## ABOUT THIS EXERCISE:
Using the listing below, please count the lines that contain the string "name". Only the number is wanted.
BEGIN
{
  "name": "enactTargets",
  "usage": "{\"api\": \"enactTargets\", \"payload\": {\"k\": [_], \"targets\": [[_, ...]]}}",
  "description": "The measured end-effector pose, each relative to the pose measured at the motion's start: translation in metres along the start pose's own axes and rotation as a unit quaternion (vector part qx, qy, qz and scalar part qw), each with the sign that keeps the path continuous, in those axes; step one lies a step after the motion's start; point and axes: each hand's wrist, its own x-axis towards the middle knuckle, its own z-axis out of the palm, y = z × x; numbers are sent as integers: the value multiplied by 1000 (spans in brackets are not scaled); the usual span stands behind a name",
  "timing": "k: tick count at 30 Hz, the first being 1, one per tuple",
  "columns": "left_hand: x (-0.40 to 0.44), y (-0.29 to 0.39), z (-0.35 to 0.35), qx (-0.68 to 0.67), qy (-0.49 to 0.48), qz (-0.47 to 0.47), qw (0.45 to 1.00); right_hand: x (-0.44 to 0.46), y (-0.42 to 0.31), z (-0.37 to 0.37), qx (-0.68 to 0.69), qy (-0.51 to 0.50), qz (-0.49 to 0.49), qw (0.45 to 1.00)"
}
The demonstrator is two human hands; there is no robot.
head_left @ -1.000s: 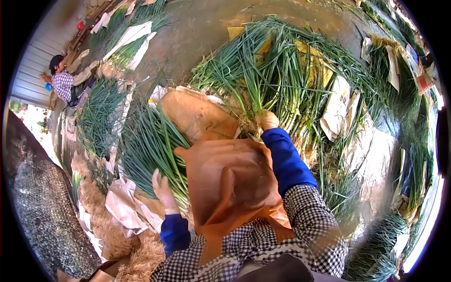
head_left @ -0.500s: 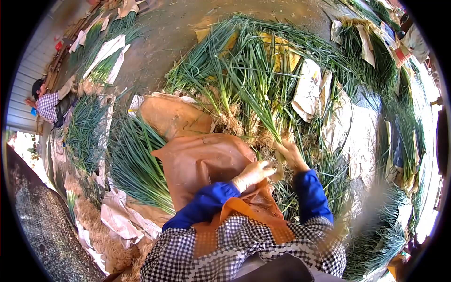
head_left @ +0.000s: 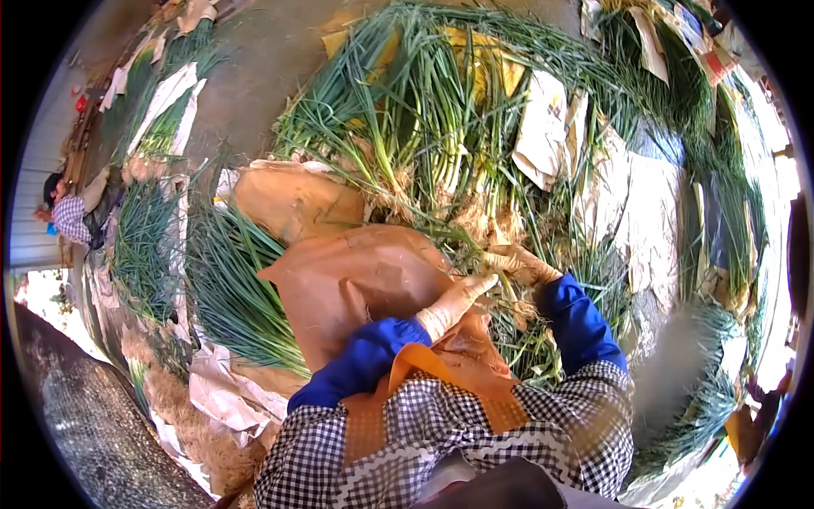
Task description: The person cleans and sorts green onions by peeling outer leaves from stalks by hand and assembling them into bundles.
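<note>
My right hand (head_left: 524, 265) is closed round a spring onion, whose pale stringy roots (head_left: 521, 312) hang just below the fingers. Close beside it, my left hand (head_left: 458, 307) has thumb and fingers pressed together near the roots; what they pinch, if anything, is too small to make out. Beyond both hands lies a broad pile of spring onions (head_left: 432, 119), roots towards me and green leaves pointing away. An orange-brown apron (head_left: 365, 280) covers my lap under the left forearm. Loose leaves and trimmings (head_left: 530, 348) lie below the right hand.
Another bundle of spring onions (head_left: 237, 288) lies left of the apron, near a tan sheet (head_left: 297, 204). White sacks (head_left: 653, 220) spread on the right. More onions line the right edge. A person in a checked shirt (head_left: 72, 219) sits far left.
The long leafy onion that stretched forward from my right hand no longer stands over the pile. My right hand has turned, and roots now show under it. The view has shifted slightly.
</note>
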Motion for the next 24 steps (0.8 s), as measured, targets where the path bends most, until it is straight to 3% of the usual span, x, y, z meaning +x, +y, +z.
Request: {"api": "enactTargets", "payload": {"k": [1, 4, 5, 6, 7, 8, 9, 10, 11, 12, 14, 15, 16, 17, 18, 19, 22, 23, 24], "targets": [[3, -5, 6, 44, 14, 23, 999, -10, -8, 2, 37, -35, 88, 995], [9, -27, 13, 130, -9, 28, 991, -30, 33, 4, 85, 19, 73, 994], [11, -34, 11, 175, -37, 26, 983, -45, 1, 7, 138, 12, 122, 983], [13, -39, 8, 221, -64, 27, 973, -50, 12, 2, -19, 50, 134, 990], [15, -41, 3, 268, -88, 30, 959, -60, 19, 2, -390, -61, 83, 915], [15, -37, 1, 316, -110, 38, 942, -73, 46, -1, -500, -128, 148, 844], [10, -37, 0, 351, -140, 102, 920, -87, 72, -3, -597, -212, 193, 749], [-3, -21, 7, 308, -146, 84, 936, -102, 118, -12, -462, -254, 360, 770], [-2, -19, 2, 264, -151, 61, 951, -115, 127, -19, -467, -248, 357, 770], [2, -18, -4, 220, -156, 39, 962, -124, 134, -27, -516, -310, 337, 724], [5, -18, -11, 217, -123, 63, 966, -86, 61, -19, -479, -140, 378, 780], [3, -15, -10, 153, -70, 76, 983, -42, 77, -46, -363, -57, 379, 849], [2, -8, -9, 89, -16, 90, 992, 7, 133, -79, -480, 49, 182, 857], [9, -10, -16, 81, 16, 89, 993, 54, 186, -110, -605, 179, 0, 776], [14, -11, -21, 84, 18, 93, 992, 55, 89, -80, -293, 347, 39, 890], [19, -13, -26, 75, 23, 123, 989, 84, 99, -83, -132, 353, -23, 926], [20, -10, -31, 68, 20, 162, 984, 205, 265, -131, -443, 338, 86, 826], [19, -6, -29, 83, 39, 177, 980, 208, 275, -135, -449, 286, 71, 844], [18, -4, -28, 97, 56, 191, 975, 172, 221, -111, -213, 287, 93, 929]]}}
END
## SOLUTION FOR THIS EXERCISE:
2